So many tools are tightly coupled to git or just assume that everybody uses git. I think that it's hard for any new VCS to gain traction without good git compatibility.
For instance Pijul might very well be a lot better than git / jj. I wouldn't know, I haven't bothered trying it because all the projects I need to work in use git. But since jj has great git compatibility, I actually have been able to adopt it because of its git backend.
A new VCS that doesn't have git compatibility at its core is going to have a really hard time overcoming network effects.
I've read much of the HN discussion on the previous post, a skimmed the rest, but I didn't see a couple of things addressed:
First, how could you make this deal with copies and renames? It seems to me like the pure version of this would require a weave of your whole repository.
Second, how different is this from something like jujutsu? As in, of course it's different, your primary data structure is a weave. But jj keeps all of the old commits around for any change (and prevents git from garbage collecting them by maintaining refs from the op log). So in theory, you could replay the entire history of a file at a particular commit by tracing back through the evolog. That, plus the exact diff algorithm, seems like enough to recreate the weave at any point in time (well, at any commit), and so you could think of this whole thing as a caching layer on top of what jj already provides. I'm not saying you would want to implement it like that, but conceptually I don't see the difference and so there might be useful "in between" implementations to consider.

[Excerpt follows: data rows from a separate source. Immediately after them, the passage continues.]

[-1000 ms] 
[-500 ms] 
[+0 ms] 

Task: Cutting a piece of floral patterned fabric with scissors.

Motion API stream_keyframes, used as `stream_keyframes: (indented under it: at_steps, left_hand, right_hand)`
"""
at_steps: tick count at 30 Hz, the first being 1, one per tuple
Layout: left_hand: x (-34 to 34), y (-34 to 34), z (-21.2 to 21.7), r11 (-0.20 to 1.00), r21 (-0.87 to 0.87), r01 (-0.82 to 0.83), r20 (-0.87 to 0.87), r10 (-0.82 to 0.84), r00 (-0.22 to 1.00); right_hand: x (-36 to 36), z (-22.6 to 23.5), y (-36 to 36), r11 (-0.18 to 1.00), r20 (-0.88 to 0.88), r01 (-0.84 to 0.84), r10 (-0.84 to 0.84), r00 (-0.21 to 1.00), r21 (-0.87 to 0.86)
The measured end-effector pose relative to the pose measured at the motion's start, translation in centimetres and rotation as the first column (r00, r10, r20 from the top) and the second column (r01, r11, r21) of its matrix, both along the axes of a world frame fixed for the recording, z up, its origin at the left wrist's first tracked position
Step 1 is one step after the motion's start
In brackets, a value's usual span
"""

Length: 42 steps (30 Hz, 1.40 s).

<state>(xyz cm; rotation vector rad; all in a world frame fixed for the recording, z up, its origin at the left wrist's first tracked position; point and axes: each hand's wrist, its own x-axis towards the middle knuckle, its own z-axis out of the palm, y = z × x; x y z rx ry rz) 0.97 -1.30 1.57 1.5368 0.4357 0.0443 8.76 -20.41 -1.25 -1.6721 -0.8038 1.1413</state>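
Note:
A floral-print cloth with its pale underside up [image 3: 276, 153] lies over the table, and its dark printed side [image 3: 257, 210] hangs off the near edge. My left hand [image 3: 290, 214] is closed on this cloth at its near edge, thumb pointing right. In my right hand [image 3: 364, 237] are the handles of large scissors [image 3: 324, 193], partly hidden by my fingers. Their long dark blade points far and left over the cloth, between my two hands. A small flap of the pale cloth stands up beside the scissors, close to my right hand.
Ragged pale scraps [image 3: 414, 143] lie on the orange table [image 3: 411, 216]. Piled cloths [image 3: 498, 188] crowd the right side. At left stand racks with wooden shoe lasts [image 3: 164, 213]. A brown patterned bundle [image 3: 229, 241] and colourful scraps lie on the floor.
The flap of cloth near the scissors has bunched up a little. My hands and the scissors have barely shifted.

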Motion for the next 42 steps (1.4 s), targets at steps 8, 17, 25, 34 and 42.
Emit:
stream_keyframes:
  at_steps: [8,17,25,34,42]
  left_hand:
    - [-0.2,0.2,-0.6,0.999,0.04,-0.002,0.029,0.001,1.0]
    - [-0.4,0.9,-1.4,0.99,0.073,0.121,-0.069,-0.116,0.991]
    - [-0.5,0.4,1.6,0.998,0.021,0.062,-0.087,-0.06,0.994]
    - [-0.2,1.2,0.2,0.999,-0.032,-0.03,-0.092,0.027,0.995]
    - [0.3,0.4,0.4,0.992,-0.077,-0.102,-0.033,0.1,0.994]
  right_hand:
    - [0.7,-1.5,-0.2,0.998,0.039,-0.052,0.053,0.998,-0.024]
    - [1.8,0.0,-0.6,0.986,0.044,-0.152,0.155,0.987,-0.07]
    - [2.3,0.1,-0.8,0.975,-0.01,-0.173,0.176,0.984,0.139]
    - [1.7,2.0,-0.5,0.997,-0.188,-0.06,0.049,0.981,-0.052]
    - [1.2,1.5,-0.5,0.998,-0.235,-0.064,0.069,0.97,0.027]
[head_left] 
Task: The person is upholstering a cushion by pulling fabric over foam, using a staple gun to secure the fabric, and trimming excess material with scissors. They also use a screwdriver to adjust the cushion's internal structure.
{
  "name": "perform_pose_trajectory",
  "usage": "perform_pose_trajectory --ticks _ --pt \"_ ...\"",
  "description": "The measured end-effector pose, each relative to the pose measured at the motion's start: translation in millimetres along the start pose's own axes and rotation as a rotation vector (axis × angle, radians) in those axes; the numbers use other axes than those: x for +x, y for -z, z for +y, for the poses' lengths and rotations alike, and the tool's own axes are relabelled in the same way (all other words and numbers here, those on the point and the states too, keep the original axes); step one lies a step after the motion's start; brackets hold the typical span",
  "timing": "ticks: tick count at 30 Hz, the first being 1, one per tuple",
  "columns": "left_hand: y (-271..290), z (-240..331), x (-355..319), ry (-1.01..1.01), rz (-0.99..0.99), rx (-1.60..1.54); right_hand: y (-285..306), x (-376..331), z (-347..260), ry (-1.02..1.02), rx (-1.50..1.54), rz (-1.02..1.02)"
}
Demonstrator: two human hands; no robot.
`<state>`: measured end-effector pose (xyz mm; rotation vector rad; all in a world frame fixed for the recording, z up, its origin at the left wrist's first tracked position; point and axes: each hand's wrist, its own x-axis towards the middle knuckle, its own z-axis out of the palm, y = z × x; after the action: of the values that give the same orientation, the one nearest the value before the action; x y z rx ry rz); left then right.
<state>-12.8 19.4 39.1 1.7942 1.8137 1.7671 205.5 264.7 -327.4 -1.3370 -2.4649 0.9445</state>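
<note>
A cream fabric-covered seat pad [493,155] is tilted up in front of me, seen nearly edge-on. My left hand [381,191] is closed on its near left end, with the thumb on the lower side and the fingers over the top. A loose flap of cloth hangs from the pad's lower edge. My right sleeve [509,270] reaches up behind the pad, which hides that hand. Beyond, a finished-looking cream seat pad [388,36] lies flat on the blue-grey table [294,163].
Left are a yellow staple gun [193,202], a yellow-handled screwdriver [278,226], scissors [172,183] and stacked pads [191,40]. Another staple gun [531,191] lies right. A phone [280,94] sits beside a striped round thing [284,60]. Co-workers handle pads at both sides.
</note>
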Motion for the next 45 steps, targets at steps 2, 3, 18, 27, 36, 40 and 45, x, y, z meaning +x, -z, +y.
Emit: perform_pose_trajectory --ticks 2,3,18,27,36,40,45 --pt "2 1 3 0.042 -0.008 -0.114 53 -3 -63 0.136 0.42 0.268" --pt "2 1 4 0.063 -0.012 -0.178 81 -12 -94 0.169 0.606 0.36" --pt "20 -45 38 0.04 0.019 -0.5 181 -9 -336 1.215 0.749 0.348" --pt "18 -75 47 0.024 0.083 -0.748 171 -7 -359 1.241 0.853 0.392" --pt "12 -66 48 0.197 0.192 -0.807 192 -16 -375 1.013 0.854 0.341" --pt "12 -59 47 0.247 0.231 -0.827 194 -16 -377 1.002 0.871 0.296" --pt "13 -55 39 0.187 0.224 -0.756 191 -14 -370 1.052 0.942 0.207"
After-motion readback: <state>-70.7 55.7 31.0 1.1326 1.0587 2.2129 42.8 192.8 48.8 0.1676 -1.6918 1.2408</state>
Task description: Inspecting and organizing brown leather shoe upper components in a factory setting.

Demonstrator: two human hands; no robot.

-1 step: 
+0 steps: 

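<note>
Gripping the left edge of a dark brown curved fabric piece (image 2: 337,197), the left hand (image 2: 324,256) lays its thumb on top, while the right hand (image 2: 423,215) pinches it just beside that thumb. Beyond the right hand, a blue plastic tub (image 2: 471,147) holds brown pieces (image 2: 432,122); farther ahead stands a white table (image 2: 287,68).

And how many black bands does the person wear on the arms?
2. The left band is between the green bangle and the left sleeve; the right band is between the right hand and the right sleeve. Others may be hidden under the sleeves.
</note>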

In fact, you could even specify different diff algorithms for different commits if you really wanted to. Which would be a bit of a mess, because you'd have to store that and a weave would be a function of those diff algorithms and when they were used, but it would at least be possible. (Cohen's system could do this too, at the cost of tracking lots of stuff that currently it doesn't need or want to track.) I'm skeptical that this would be useful except in a very limited sense (eg you could switch diff algorithms and have all new commits use the new one, without needing to rebuild your entire repository). It breaks distributed scenarios -- everyone has to agree on which diff to use for each commit. It's just something that falls out of having the complete history available.
I'm cheating with jj a bit here, since normally you won't be pushing the evolog to remotes so in practice you probably don't have the complete history. In practice, when pushing to a remote you might want to materialize a weave or a weave-like "compiled history" and push that too/instead, just like in Cohen's model, if you really wanted to do this. And that would come with limitations on the diff used for history-less usage, since the weave has to assume a specific deterministic diff.

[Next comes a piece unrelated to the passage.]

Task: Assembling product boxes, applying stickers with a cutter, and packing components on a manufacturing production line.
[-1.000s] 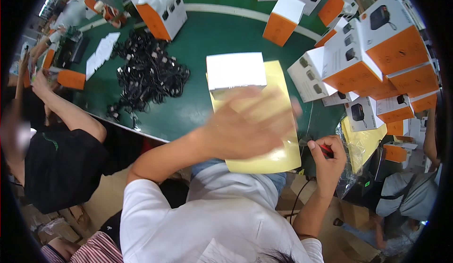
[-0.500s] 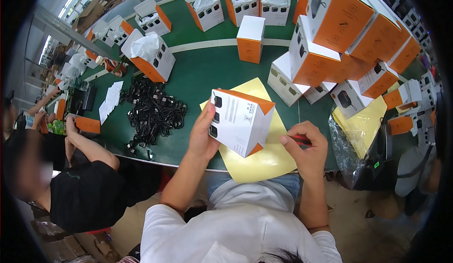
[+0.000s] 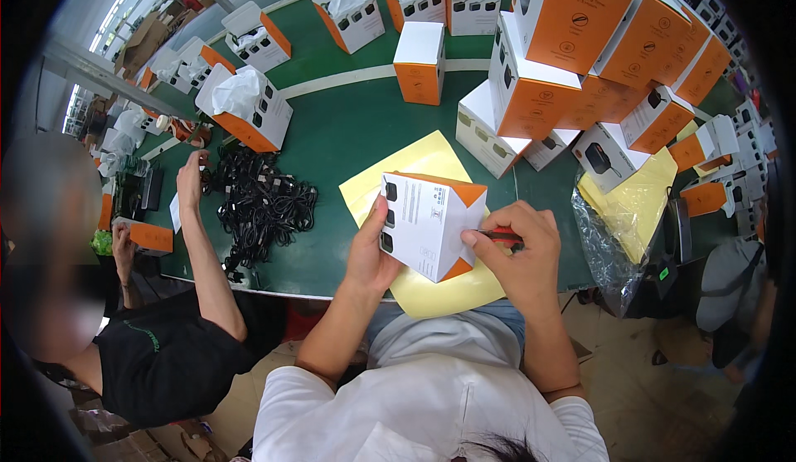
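- My left hand (image 3: 371, 250) wraps its fingers round the left side of a white and orange box (image 3: 427, 223), thumb against the near face, holding it tilted just above the yellow sheet (image 3: 431, 288) at frame centre.
- My right hand (image 3: 518, 250) is curled closed round a red-tipped pen (image 3: 495, 235), its tip touching the box's white right face.
- I judge the step in hand to be marking or writing on that face; the box appears closed.
- The next move, as I read it, calls for the left hand keeping the box steady while the pen finishes, then a free spot on the green tabletop (image 3: 332, 130) to set it down.
- To the right and above, stacked boxes of the same kind (image 3: 564, 55) crowd the upper right of the frame; open ones with white wrapping (image 3: 249, 105) stand at upper left.
- A clear plastic bag with yellow sheets (image 3: 630, 213) lies at the right edge.
- At left, a co-worker's hand (image 3: 192, 176) rests beside a heap of black cables (image 3: 261, 205).
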Available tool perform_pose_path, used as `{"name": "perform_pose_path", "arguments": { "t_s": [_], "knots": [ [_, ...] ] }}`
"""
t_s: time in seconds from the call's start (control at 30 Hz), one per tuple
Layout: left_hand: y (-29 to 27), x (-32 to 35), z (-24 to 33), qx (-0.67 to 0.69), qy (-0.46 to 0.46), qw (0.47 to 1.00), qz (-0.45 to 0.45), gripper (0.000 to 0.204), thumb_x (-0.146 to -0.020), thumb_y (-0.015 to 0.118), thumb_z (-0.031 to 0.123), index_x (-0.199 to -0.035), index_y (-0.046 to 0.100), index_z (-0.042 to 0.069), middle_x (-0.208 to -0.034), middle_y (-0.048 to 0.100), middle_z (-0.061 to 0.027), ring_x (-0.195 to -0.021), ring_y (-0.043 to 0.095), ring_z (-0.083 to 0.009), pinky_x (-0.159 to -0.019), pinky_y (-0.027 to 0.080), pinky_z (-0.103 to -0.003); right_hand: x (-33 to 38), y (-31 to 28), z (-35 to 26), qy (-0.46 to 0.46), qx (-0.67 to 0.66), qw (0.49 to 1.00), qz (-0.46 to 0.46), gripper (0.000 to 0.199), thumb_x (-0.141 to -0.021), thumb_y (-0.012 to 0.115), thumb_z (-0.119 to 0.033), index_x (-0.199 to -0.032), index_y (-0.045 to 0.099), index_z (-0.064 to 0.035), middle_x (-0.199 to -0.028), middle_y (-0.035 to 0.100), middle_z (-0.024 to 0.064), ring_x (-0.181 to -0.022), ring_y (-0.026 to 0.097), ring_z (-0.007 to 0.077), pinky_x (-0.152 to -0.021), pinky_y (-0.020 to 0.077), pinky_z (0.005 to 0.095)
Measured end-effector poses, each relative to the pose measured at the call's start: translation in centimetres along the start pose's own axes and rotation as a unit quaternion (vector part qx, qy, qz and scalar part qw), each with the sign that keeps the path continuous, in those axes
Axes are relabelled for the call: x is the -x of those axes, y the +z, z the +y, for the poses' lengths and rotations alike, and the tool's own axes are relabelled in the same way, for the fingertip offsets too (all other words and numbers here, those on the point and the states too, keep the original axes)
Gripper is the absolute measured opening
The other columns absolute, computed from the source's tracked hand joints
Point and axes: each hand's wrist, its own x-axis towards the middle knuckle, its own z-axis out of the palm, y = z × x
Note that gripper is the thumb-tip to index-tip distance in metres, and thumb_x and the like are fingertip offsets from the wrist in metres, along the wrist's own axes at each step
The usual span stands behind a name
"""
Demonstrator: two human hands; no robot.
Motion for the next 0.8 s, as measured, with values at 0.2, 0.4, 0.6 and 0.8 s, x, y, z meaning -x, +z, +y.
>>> {"name": "perform_pose_path", "arguments": {
  "t_s": [0.2,0.4,0.6,0.8],
  "knots": [
    [-0.2,-0.1,-0.5,0.01,-0.013,1.0,-0.004,0.046,-0.108,0.05,0.036,-0.147,0.047,0.012,-0.139,0.062,-0.0068,-0.128,0.06,-0.0221,-0.108,0.049,-0.042,-0.6,-0.7,0.9,-0.036,0.051,0.998,-0.031,0.028,-0.074,0.088,-0.025,-0.079,0.066,-0.0092,-0.075,0.062,0.0015,-0.07,0.054,0.0191,-0.076,0.0347,0.0341],
    [0.7,-0.2,-0.7,-0.038,0.004,0.999,0.001,0.05,-0.108,0.052,0.034,-0.152,0.043,0.013,-0.142,0.059,-0.0051,-0.13,0.058,-0.0203,-0.108,0.048,-0.041,-1.4,-1.5,2.2,0.017,0.068,0.992,-0.107,0.039,-0.08,0.083,-0.042,-0.076,0.063,-0.0089,-0.075,0.063,0.004,-0.072,0.057,0.023,-0.077,0.0349,0.0366],
    [1.1,-0.3,-0.6,-0.064,0.008,0.998,0.003,0.051,-0.108,0.051,0.034,-0.153,0.041,0.012,-0.143,0.058,-0.0045,-0.13,0.058,-0.0196,-0.107,0.05,-0.04,-1.8,-1.3,3.6,0.032,0.015,0.989,-0.145,0.035,-0.08,0.084,-0.034,-0.076,0.064,-0.0056,-0.072,0.058,0.0055,-0.07,0.047,0.0223,-0.075,0.0352,0.0346],
    [1.1,-0.3,-0.7,-0.064,0.013,0.998,0.019,0.049,-0.108,0.05,0.035,-0.152,0.043,0.012,-0.142,0.058,-0.0064,-0.129,0.058,-0.0212,-0.106,0.05,-0.041,-1.4,-1.3,3.9,0.068,0.089,0.984,-0.136,0.042,-0.077,0.086,-0.039,-0.075,0.062,-0.0039,-0.071,0.059,0.0075,-0.07,0.051,0.0243,-0.071,0.0409,0.0351]
  ]
}}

> The unsafe versions of these things literally throw out history and replace it with a fiction that whoever did the final operation wrote everything, or that the original author wrote something possibly very divergent from what they actually wrote.
When I'm rebasing my own work and editing history, that's exactly what I'm looking to accomplish, though.
The team I work for tends to use GitHub's "Squash and merge" button a lot. I find it to be the best of both worlds: the `develop` branch gets a single commit per PR, with a summary of what was done (I always edit the summary commit message and reduce it from a copy of 20 commit messages down to just the most important 4-5, deleting the entirety of messages like "fixup" or "address review comments"). But the PR on GitHub also preserves the history of the commits, so anyone who wants to look at the messy commit history can follow the PR link and see the actual commits.
I'm sure there are other Git forges that would support a similar workflow, with a "Squash and Merge" button or equivalent, but my team hasn't felt any need to migrate away from GitHub so I've never yet investigated that in detail.
Only downside I've found to this workflow is that it would make it harder to migrate to a different Git forge in the future: unless you're very careful with the migration, the PR numbers are likely to be different (perhaps resetting at 1, even) and the other forge won't end up with the commits that are on GitHub's copy of the repo but no longer on any active branch (we also use the "auto-delete branches when you hit the merge button" option). But it would still be possible for a migration tool to handle this correctly: look at all PRs on GitHub, grab the commits from them, and migrate them to Merge Requests on the new forge.
It boggles my mind that instead of this being a UI projection, git instead ingrains a process where developers habitually destroy their history (and bisection options, and merge conflict resolution), therein loading an additional footgun that goes off every now and again when it turns out a now-squashed branch was the basis of (or merged into) some other branch
Git doesn't do that. People needlessly destroying history do that.
Git will happily let you merge branches and preserve the history there. GP seems to like that history being in PRs only on github instead. I don't get why, that just seems worse to me.
Yes, a good Git log viewer that would auto-squash branches down to a summary, and allow "expanding" them, would be useful. But the way branching and merging creates confusing train-track graphs is IMHO one of the reasons why many teams end up using the squash-and-merge workflow. There's definitely room for improvement there...
For sure. It just bugs me that we're stuck between two bad options.
Now let's also talk about renames...
> Oddly they don’t seem to have figured out the generation counting trick, which is something I did come up with over twenty years ago. Combining the two ideas is what allows for there to be no reference to commit ids in the history and have the entire algorithm be structural.
Can you say more about this? What exactly is this trick you’re talking about? What are the benefits?